Bulls on the shares of J.C. Penney (NYSE: JCP) have long argued that the value of the company's owned real estate would serve as a floor for the stock. In fact, many believed that Vornado Realty's Steve Roth (as an expert in commercial real estate) was drawn to JCP as an investment because of the underlying value of the company's owned properties. This is not unlike the argument we heard about Sears Holdings (Nasdaq: SHLD) back in the mid 2000's.
Well, there is some bad news on this front for those long the stock, as J.C. Penney has had their entire real estate portfolio (stores, distribution centers, headquarters, and other land holdings) appraised as it is now in the process of negotiating a $1.75 billion loan, to be secured by "substantially all tangible and intangible assets of the company."
An independent appraisal has come back and it has valued JCP's entire real estate portfolio at $4.1 billion.
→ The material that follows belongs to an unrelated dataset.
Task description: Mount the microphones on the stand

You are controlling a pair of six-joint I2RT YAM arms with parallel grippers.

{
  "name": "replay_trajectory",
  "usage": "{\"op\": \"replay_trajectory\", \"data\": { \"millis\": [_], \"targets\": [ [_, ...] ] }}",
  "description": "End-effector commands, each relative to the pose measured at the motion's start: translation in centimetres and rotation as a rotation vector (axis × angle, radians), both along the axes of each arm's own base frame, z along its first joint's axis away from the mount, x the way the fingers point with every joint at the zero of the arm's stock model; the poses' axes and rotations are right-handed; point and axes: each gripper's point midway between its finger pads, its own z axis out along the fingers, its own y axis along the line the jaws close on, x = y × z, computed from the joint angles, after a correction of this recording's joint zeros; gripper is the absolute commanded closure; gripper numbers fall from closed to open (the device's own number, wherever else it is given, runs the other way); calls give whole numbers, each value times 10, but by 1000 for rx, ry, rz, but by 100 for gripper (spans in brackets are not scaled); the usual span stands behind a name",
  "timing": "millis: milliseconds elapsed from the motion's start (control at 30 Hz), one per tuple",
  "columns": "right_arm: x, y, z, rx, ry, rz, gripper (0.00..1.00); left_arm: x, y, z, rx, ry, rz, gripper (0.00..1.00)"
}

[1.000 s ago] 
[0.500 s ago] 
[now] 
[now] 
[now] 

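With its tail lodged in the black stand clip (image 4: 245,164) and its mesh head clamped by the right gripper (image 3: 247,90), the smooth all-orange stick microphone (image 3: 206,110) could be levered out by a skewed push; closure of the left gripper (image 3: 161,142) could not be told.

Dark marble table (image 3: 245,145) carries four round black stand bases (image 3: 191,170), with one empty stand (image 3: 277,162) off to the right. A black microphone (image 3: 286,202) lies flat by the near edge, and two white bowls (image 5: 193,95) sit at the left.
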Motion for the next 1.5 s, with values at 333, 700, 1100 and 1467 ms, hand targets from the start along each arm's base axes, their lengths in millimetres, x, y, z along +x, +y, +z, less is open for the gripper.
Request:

Before you get excited about this figure (given that JCP's current market value is $4.2 billion at the current share price of $19), remember that bondholders get paid before equity holders. JCP has $2.6 billion of net debt already, so if you value the company's retail operations at zero, the net value of the real estate to stockholders is only $1.5 billion, or $7 per share.
But wait, it gets worse. That $4.1 billion valuation for JCP's real estate is a "lit value" appraisal, meaning it assumes that the stores remain open. If JCP were to close its stores and sell the real estate to another retailer or a commercial real estate developer, then the "dark value" appraisal comes into play. This number is far lower, at $2.2 billion, according to the independent work done by JCP's appraiser. The difference accounts for the fact that a new owner would have to invest a lot of money into the properties to renovate them for a new tenant.
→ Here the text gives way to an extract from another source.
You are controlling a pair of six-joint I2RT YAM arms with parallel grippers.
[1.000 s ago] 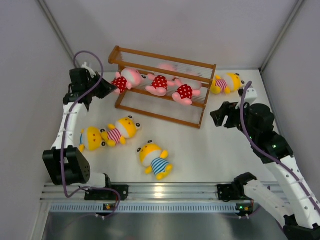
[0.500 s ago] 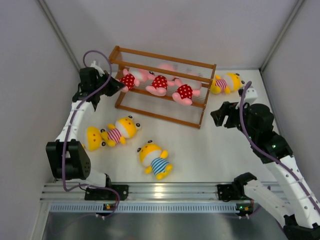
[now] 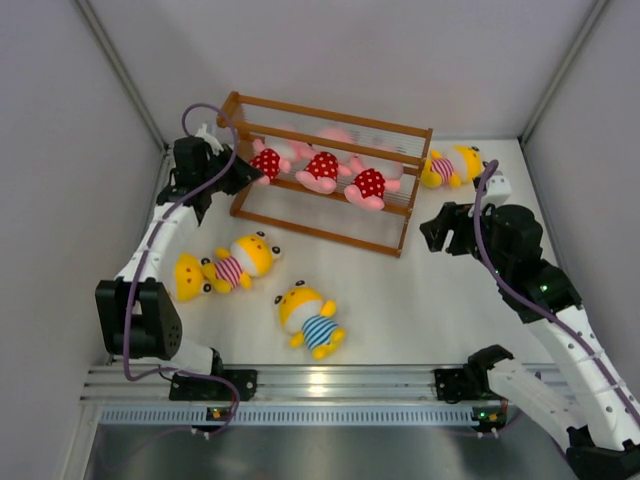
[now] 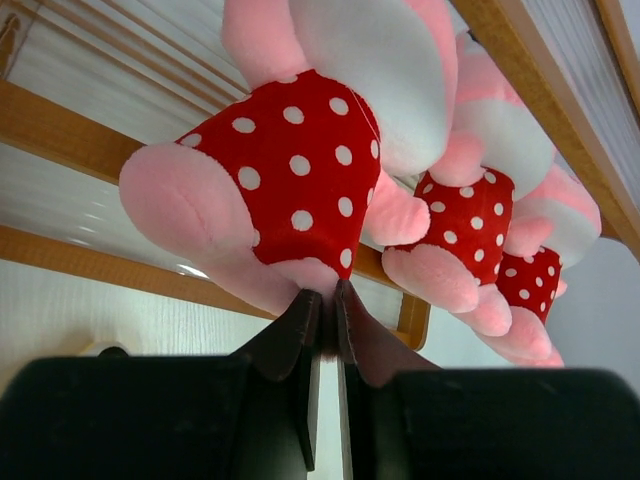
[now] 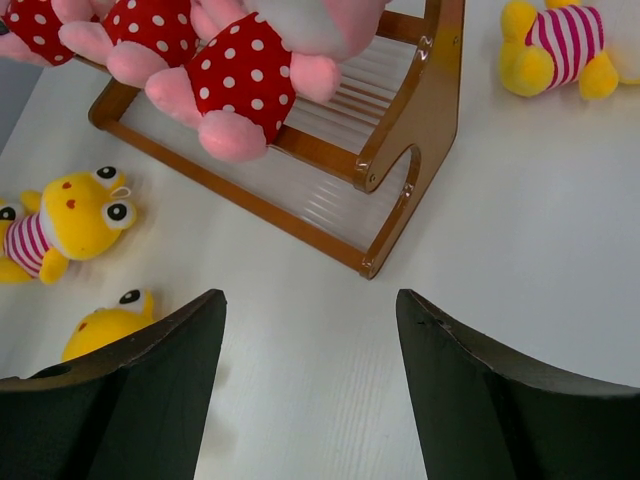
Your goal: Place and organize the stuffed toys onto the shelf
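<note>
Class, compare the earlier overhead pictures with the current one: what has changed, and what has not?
The left pincer, shut on the leftmost pink toy, carried it rightward into the shelf's left end. The right pincer and the blue-striped toy stayed put.

Left gripper point(image 4: 322, 300): I see its jaw tips touching the underside of the nearest shelf toy point(image 4: 290, 170), which lies on the middle tier of the shelf point(image 4: 60, 115). The second shelf toy point(image 4: 470, 220) and third shelf toy point(image 4: 535, 285) lie in a row beyond it, to the jaws' right.

Right gripper point(image 5: 310, 298): I note the shelf's right end straight ahead of the jaws. The end toy point(image 5: 560, 45) lies on the table point(image 5: 480, 200) ahead-right, past that end. The pair of toys point(image 5: 75, 215) lies ahead-left, in front of the shelf. The lone toy point(image 5: 105, 325) lies just left of the jaws.
</note>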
So, the true value of JCP's real estate portfolio to shareholders is actually zero, because that $2.2 billion in dark value would not even make the unsecured debt holders whole. That would come from inventory liquidations and other asset sales (JCP's inventory last quarter was valued at $2.3 billion, at full retail price).
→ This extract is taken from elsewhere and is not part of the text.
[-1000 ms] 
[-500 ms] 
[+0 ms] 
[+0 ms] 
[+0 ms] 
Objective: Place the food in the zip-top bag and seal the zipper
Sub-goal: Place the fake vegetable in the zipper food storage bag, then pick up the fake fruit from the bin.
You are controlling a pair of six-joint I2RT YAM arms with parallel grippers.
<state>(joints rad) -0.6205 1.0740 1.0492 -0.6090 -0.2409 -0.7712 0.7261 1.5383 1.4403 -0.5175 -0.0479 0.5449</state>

After this new senior term loan closes (expected in another week or two), J.C. Penney will have $5.2 billion of total debt. At the current $19 share price, the company's enterprise value is $9.4 billion. In order to justify that price, equity investors must hope that JCP sees a dramatic turnaround and can get its annual EBITDA up to $1.5 billion or so (which would put the stock's valuation in-line with Macy's (NYSE: M), Kohl's (NYSE: KSS), and other department store competitors). A real estate liquidation simply would not be a boon for shareholders.
At the company's peak EBITDA margin of 9% (reached several years ago), annual revenue has to rise to $16.5 billion to get to $1.5 billion of cash flow. Sales this year are tracking to more like $12 billion, so new CEO Mike Ullman better have big tricks up his sleeve.
Additional disclosure: I am long both JCP bonds and JCP put options.